Cities Know What to Do. Why Can’t They Do It
There is no shortage of strategy in cities today. Artificial intelligence strategies, climate transition plans, and digital roadmaps are everywhere. The language is clear, the ambition is there, and in many cases, the direction is not in question. And yet, progress often feels slow, fragmented, and uneven. This is not a failure of vision. It is a question of capability.
A growing body of research, including work by the UCL Bartlett School of Planning through its Public Sector Capabilities Index, suggests that the way we evaluate public sector performance needs to shift. Instead of focusing on what institutions plan to do, it asks a more direct question: do public institutions actually have the capability to deliver? This reframing matters because it highlights a gap that is often overlooked—the distance between intention and execution.
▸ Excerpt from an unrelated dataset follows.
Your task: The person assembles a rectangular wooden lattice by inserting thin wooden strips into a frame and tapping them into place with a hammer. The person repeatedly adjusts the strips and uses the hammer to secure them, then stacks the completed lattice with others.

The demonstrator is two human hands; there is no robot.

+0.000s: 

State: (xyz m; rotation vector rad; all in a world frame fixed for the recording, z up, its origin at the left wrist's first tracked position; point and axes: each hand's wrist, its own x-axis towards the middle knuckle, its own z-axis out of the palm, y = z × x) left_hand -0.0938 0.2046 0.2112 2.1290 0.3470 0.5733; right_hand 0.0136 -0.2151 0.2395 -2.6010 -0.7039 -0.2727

Cities today are not lacking solutions. Technologies are evolving rapidly, private sector innovation is accelerating, and examples of good practice are widely shared across Europe and beyond. In many cases, the ecosystem surrounding cities is moving faster than the cities themselves. Companies are ready to deploy, tools are available, and knowledge is accessible. Yet implementation remains difficult. The reasons are not always visible from the outside, but they are consistent: procurement processes that are not designed for emerging technologies, limited internal technical capacity, fragmented governance structures, and decision-making environments that are shaped by risk rather than action. These are not strategic challenges. They are operational ones.
Artificial intelligence is bringing this gap into sharper focus. Moving from AI strategy to real deployment requires cities to manage and govern data, work across institutional silos, engage with external partners, and make decisions under uncertainty. None of this is solved by having a well-written strategy document. It requires internal capability—teams that understand the technology, processes that can adapt, and leadership that is willing to move despite incomplete information. Without this, strategies remain aspirational.
Some cities are beginning to address this challenge more directly. Rather than producing new strategies, they are focusing on how to align internal processes, build capacity within their teams, and test new approaches in practice. These efforts are often incremental and rarely visible at scale, but they point to an important shift—from planning to doing. They also highlight how difficult that transition actually is.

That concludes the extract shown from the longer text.